Task description
Could you set down exactly the lines in the records below between the line holding "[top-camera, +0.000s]" and the line holding "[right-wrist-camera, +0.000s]", inclusive?

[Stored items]
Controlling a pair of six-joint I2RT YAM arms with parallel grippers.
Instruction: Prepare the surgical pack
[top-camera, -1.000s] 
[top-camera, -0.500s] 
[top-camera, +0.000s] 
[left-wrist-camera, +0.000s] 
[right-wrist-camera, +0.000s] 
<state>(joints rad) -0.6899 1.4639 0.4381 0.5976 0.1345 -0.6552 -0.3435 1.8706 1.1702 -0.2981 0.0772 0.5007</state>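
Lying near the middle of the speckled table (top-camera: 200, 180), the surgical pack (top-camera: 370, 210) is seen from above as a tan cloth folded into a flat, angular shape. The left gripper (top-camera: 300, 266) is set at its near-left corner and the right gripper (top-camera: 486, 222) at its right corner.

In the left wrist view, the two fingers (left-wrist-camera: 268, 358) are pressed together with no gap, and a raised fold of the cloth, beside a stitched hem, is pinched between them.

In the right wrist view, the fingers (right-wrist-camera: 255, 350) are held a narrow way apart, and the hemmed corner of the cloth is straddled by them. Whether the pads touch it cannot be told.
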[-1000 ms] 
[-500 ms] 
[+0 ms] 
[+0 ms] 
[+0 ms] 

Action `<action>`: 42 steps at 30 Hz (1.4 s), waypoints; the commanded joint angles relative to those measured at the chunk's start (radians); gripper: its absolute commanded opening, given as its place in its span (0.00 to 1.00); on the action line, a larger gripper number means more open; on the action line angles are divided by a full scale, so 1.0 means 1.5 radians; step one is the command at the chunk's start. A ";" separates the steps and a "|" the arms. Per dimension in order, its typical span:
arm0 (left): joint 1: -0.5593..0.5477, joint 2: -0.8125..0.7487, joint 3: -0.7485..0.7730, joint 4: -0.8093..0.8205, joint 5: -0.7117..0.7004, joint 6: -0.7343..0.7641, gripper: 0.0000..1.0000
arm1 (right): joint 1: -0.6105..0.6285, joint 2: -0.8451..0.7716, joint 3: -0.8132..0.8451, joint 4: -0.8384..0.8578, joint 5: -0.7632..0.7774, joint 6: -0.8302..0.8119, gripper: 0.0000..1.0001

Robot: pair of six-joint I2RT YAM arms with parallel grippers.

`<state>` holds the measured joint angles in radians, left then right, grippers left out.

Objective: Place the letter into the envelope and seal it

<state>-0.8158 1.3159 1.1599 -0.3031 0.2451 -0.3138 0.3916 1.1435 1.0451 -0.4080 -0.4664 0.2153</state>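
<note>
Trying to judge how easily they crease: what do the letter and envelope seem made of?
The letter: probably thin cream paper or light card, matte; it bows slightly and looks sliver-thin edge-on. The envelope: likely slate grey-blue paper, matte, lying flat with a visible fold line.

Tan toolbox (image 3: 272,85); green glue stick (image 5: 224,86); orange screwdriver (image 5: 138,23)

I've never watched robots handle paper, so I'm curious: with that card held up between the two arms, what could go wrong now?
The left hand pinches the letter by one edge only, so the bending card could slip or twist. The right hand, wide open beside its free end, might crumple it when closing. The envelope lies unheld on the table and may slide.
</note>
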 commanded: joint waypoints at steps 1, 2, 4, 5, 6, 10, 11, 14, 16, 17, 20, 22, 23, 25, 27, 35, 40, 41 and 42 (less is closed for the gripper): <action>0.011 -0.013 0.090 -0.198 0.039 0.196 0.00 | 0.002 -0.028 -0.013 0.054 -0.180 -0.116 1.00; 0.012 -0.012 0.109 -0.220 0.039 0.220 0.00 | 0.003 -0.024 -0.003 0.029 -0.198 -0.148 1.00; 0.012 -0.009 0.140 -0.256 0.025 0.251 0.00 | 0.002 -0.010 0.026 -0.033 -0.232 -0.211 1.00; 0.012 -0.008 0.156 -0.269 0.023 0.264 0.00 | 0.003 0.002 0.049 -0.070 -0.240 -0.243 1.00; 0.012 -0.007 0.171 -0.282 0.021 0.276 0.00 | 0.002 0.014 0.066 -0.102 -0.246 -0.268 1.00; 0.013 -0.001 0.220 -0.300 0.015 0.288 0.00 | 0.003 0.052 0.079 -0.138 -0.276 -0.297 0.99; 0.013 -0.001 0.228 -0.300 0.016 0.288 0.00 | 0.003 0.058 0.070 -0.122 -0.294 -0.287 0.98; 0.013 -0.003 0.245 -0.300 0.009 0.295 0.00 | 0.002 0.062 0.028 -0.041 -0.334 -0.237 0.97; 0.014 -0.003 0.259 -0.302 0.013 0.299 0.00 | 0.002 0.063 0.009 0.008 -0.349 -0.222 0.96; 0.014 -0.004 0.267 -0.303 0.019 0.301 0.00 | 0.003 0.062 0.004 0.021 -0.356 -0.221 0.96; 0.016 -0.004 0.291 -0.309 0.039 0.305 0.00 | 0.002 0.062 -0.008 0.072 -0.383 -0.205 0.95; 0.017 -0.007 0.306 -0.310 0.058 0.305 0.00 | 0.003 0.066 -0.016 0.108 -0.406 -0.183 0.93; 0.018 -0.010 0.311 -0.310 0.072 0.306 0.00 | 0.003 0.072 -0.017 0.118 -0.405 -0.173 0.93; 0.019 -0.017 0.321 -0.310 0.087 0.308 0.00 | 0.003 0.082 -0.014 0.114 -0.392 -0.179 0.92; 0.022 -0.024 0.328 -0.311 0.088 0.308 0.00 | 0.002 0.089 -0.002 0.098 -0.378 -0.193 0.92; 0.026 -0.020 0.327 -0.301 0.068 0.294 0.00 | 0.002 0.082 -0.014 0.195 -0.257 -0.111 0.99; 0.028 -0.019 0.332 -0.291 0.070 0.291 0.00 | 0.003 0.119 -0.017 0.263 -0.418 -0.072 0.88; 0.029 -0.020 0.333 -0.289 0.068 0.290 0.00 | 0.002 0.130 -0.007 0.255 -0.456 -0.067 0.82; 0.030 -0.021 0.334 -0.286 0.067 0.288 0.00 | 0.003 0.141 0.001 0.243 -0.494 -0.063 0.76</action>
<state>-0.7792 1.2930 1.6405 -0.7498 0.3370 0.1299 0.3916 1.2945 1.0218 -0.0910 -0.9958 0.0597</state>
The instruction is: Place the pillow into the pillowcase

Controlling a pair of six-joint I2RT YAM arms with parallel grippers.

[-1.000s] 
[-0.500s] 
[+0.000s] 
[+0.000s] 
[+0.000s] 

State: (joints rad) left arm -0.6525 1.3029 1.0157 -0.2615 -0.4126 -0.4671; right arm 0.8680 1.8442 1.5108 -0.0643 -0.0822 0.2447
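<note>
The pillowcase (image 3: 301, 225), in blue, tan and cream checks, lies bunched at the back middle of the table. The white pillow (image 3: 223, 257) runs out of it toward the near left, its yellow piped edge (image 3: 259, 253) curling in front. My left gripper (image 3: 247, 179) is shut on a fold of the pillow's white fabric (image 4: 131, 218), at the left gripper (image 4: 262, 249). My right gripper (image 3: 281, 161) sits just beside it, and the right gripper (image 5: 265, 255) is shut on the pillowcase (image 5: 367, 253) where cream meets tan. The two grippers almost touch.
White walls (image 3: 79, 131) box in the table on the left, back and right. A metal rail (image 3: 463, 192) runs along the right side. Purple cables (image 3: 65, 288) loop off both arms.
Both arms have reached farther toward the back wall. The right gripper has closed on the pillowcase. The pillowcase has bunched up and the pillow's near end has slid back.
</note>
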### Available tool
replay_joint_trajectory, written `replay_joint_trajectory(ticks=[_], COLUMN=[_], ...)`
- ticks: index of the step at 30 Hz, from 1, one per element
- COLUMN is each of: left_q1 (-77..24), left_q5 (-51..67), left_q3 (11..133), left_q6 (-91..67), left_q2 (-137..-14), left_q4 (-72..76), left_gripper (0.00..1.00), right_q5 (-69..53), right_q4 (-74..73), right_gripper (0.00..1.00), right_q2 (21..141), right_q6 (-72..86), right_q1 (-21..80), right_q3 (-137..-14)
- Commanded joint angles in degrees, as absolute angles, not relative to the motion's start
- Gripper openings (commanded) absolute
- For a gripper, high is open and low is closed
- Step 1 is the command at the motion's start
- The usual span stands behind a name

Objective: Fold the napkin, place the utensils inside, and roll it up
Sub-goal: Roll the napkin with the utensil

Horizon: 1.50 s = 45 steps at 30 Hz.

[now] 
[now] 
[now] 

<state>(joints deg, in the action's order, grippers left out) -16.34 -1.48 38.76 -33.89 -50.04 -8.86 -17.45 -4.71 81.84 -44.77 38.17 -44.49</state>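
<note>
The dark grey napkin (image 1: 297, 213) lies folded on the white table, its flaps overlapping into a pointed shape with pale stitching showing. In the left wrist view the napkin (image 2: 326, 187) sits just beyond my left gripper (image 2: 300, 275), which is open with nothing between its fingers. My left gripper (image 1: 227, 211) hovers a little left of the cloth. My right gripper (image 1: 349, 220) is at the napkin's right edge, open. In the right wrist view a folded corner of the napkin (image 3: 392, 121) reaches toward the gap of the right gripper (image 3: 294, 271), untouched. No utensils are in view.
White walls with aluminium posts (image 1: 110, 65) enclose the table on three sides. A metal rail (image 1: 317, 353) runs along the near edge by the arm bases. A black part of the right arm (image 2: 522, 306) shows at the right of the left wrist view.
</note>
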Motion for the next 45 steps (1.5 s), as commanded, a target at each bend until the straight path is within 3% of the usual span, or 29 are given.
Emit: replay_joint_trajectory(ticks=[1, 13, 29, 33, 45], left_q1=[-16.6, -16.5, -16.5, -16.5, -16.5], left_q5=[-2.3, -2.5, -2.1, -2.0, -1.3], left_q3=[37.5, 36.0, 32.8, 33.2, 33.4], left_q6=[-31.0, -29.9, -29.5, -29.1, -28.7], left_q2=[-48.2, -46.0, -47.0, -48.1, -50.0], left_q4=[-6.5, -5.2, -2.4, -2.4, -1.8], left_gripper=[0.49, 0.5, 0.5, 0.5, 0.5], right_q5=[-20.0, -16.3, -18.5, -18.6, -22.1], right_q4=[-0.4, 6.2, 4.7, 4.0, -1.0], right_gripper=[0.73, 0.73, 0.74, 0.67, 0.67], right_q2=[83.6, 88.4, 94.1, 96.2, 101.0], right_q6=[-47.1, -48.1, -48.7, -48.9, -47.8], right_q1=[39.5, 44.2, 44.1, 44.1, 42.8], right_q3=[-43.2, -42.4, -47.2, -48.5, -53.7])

Response area
[top-camera, +0.000s] 
[left-wrist-camera, +0.000s] 
[right-wrist-camera, +0.000s] 

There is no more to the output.